Китти повела плечами:
– Нет, пожалуй, нет. И тем не менее странно, ужасно странно, что…
Пожалуй, она и сама не знала, что имела в виду, и непроизвольно протянула руку к его повязкам.
– Знаю, – сказал Ник. – В детективном романе убийцей неизменно оказывается калека, сидящий в инвалидном кресле. Если бы речь шла о детективном романе, я уже давно заподозрил бы сам себя. Неужели вы думаете, что я в таком состоянии способен летать над теннисным кортом? Да ведь я выпрямиться и то не могу без того, чтобы не опереться на здоровую руку. Да, черт побери, я инвалид. И переломы – отнюдь не симуляция. Они причиняют мне адскую боль. – Он глубоко вздохнул. – Хотите – верьте, Китти, хотите – нет. Но это правда. Что же касается Бренды, то позвольте мне в минуты слабости быть сентиментальным глупцом. Это все.
И вновь молчание. Ник настолько растрогался, что вынул платок и высморкался.
– Ну… – проговорила Китти.
– Знаю, что, заговорив о Фрэнке, я разбередил вашу рану.
– Но, Ник, факт остается фактом, ведь кто-то убил Фрэнка. Кто?
– Мистер Выскочка Роуленд, – заявил Ник. – И я знаю как… Ш-ш-ш!
Наверное, в своем споре они распалились больше, чем сами думали. На лицах обоих появилось виноватое выражение, когда они услышали скрип садовой калитки и из-под арки вынырнула голова сержанта полиции. Появление полицейского было встречено звонким лаем. В приоткрытую дверь дома проскользнул белый шнуровой терьер и, неистово виляя хвостом, бросился через лужайку. За ним мчался еще один шнуровой терьер, он с такой силой наскочил на первого, что обе собаки прянули в разные стороны и, проскочив свою цель, вынуждены были развернуться и бежать обратно.
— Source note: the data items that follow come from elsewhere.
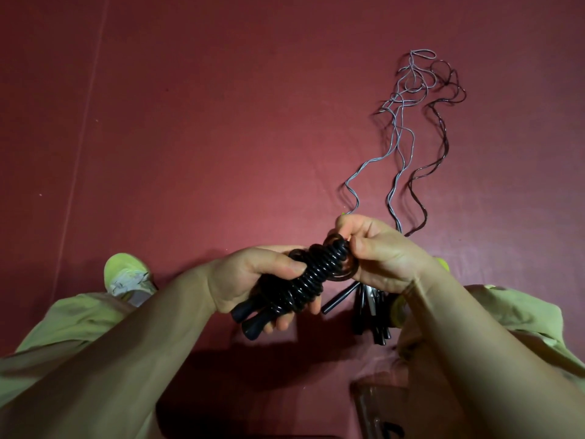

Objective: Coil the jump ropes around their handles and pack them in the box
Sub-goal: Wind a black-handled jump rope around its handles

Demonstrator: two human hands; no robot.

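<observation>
Floor: a dark red mat (221, 122) fills the view, and the person sits on it with legs spread.
Loose ropes: grey and dark cords (408, 128) snake away from the hands, up and to the right — their spare handles (370, 308) lie bunched on the mat just under the right wrist.
Box: a clear-walled container (376, 407) sits at bottom right, below the right forearm — probably the packing box, though only a corner shows and its contents can't be made out.
Coiled rope: the black bundle (304, 280) is up in the air between both hands, long axis slanting from lower left to upper right, handle ends pointing down-left.
Left hand (250, 280): wrapped firmly round the lower half of the bundle.
Right hand (380, 251): pinching the last loop at the upper end.
Next move: the box lies down-right, so the right hand is nearer to it.
</observation>
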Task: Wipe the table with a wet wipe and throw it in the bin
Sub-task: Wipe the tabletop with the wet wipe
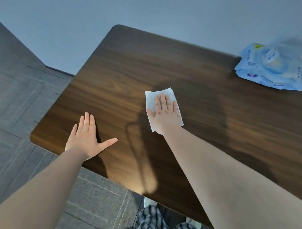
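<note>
A dark wooden table (128, 63) fills the middle of the view. A white wet wipe (152, 99) lies spread flat on it near the centre. My right hand (165, 113) presses palm-down on the wipe, fingers together and pointing away from me. My left hand (87, 137) rests flat on the table near its left front corner, fingers spread, thumb out to the right, holding nothing. No bin is in view.
A blue pack of wet wipes (268, 67) lies at the table's far right edge, against a pale wall (143, 10). Grey stone-patterned floor (18, 102) lies to the left and in front. My checked trousers (150, 219) show below the table's near edge.
</note>
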Demonstrator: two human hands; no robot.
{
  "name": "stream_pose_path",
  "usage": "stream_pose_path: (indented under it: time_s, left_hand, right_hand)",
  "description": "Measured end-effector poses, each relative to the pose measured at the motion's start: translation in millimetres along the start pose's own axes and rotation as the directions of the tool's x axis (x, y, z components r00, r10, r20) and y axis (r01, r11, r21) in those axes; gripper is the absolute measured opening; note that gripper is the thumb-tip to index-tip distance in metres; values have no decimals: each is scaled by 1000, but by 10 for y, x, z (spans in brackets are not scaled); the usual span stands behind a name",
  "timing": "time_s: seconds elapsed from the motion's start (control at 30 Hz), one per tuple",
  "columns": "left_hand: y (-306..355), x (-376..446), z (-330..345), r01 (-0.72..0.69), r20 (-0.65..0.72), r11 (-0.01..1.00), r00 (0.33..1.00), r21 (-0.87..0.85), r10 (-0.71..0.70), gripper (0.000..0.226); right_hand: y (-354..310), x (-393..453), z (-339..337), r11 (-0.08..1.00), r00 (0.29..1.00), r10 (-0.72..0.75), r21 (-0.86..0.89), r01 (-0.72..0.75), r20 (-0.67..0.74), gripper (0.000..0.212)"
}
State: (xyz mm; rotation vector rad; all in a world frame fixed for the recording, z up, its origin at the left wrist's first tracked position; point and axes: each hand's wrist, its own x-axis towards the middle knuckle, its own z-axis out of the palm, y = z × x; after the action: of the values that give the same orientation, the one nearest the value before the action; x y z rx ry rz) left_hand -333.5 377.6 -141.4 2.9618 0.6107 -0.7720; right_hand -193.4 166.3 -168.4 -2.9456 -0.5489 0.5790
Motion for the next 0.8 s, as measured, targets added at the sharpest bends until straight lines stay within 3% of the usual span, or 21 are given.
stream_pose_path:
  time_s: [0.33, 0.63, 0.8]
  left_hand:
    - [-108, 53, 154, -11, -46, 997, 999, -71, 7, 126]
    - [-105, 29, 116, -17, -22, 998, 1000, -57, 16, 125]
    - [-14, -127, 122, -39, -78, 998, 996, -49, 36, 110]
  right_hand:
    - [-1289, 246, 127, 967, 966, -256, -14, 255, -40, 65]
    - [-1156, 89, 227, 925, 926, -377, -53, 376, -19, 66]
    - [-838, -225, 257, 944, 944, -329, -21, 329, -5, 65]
Собаки с блестящими, восторженными глазами и маленькими, как у важных правительственных чиновников, бородками буквально захлебывались от восторга. С радостным заливистым лаем они подпрыгивали, вертелись в воздухе, извивались всем телом, подобно восточным танцовщицам, отчего сержанту Макдугалу казалось, что с ним жаждет познакомиться не две, а целая дюжина собак.
– Миссис Бэнкрофт? Если не возражаете, суперинтендент Хедли хотел бы видеть вас на теннисном корте. И вас тоже, сэр, если это вас не затруднит.
– О!
Сержант Макдугал был человек добросовестный. Он засек время и подсчитал, что от теннисного корта до дома миссис Бэнкрофт всего десять минут ходьбы. Но он был к тому же человек заинтересованный; ему хотелось знать, что происходит на корте, однако его попытка поскорее доставить туда свидетелей успехом не увенчалась, поскольку собаки почувствовали к нему явную симпатию. Когда он вернулся со свидетелями, у него было чувство, будто он пропустил нечто важное.